For the material that follows, return exactly the lines from the one with "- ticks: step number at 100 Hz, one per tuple" through the one with "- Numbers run", both ends included.

--- Records shown ---
○ ○ ○ ○

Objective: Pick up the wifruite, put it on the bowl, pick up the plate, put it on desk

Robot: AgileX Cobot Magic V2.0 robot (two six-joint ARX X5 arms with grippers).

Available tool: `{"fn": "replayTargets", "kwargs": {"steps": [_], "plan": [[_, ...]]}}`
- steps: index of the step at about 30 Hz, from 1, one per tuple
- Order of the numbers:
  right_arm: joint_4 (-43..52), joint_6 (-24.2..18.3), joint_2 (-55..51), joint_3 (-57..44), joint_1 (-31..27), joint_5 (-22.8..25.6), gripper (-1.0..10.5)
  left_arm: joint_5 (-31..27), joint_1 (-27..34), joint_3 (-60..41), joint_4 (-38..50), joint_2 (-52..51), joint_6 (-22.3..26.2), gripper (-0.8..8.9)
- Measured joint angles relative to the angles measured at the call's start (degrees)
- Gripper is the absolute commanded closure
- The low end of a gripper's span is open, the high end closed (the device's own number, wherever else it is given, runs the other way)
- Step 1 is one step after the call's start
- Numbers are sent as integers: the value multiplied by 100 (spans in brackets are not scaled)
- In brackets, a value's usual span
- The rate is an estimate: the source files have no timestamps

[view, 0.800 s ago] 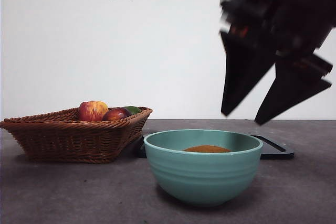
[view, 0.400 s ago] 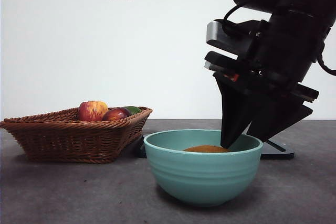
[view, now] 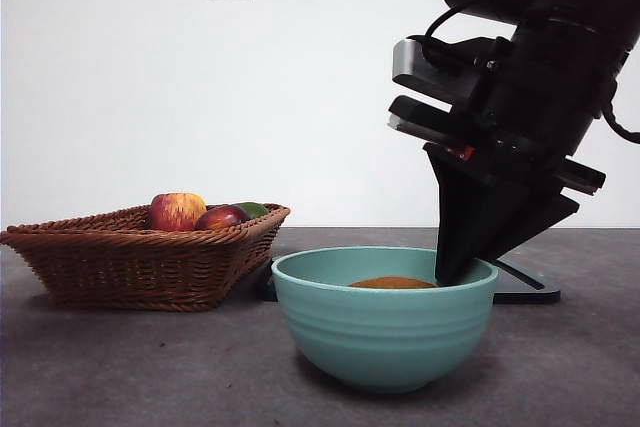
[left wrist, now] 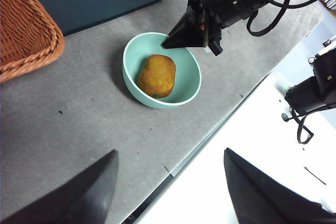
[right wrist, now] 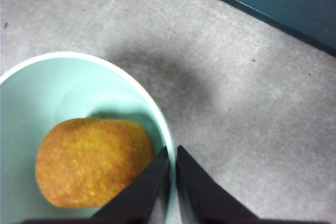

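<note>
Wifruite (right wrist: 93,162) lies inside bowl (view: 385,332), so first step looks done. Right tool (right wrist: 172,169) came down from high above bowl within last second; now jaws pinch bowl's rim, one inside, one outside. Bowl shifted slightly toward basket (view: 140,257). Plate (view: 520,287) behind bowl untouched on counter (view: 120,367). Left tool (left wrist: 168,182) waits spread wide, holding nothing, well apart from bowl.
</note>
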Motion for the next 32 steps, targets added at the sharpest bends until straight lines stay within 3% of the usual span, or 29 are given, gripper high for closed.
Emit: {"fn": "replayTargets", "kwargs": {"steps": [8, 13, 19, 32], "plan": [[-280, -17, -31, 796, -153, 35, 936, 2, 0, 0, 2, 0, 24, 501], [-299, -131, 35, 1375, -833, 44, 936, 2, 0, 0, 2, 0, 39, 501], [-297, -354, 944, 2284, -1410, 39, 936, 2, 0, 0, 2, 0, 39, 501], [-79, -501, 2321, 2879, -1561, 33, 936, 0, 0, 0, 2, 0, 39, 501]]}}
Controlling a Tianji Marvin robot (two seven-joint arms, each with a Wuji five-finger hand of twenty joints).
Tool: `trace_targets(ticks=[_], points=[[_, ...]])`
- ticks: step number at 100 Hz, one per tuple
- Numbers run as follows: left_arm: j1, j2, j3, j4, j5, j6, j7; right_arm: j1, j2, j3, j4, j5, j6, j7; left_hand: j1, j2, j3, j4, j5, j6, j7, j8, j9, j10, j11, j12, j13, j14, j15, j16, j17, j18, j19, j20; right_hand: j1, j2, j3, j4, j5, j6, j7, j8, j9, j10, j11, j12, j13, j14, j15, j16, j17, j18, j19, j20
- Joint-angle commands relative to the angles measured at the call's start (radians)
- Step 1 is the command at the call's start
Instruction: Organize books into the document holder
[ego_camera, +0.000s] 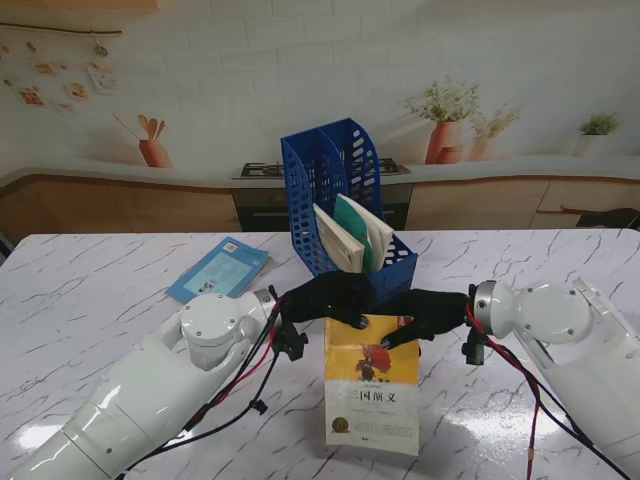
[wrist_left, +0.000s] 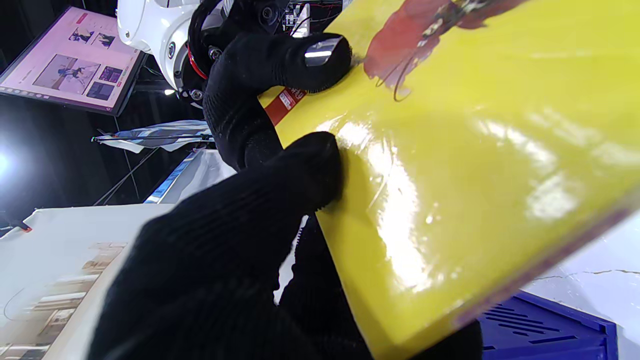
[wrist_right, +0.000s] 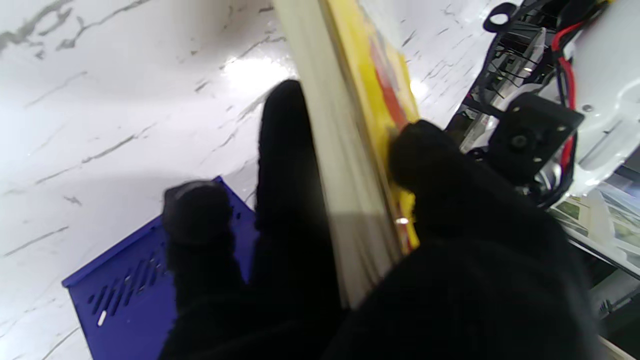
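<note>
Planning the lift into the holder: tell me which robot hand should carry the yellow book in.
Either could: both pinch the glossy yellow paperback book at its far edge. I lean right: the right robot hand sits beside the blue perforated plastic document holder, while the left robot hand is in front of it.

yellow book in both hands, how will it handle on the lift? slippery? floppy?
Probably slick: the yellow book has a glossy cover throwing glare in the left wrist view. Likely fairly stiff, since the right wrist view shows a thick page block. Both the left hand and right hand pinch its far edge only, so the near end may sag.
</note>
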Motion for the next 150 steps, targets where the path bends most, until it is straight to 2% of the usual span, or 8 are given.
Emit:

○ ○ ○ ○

--- Solved problem ---
- ticks: step number at 100 Hz, one per tuple
- Numbers run as follows: left_arm: j1, j2, j3, j4, j5, j6, j7; right_arm: j1, j2, j3, j4, j5, j6, j7; left_hand: j1, j2, j3, j4, j5, j6, j7, j8, j9, j10, j11, j12, j13, j14, j15, j16, j17, j18, j19, j20; right_hand: j1, j2, j3, j4, j5, j6, j7, j8, j9, j10, j11, j12, j13, j14, j15, j16, j17, j18, j19, j20

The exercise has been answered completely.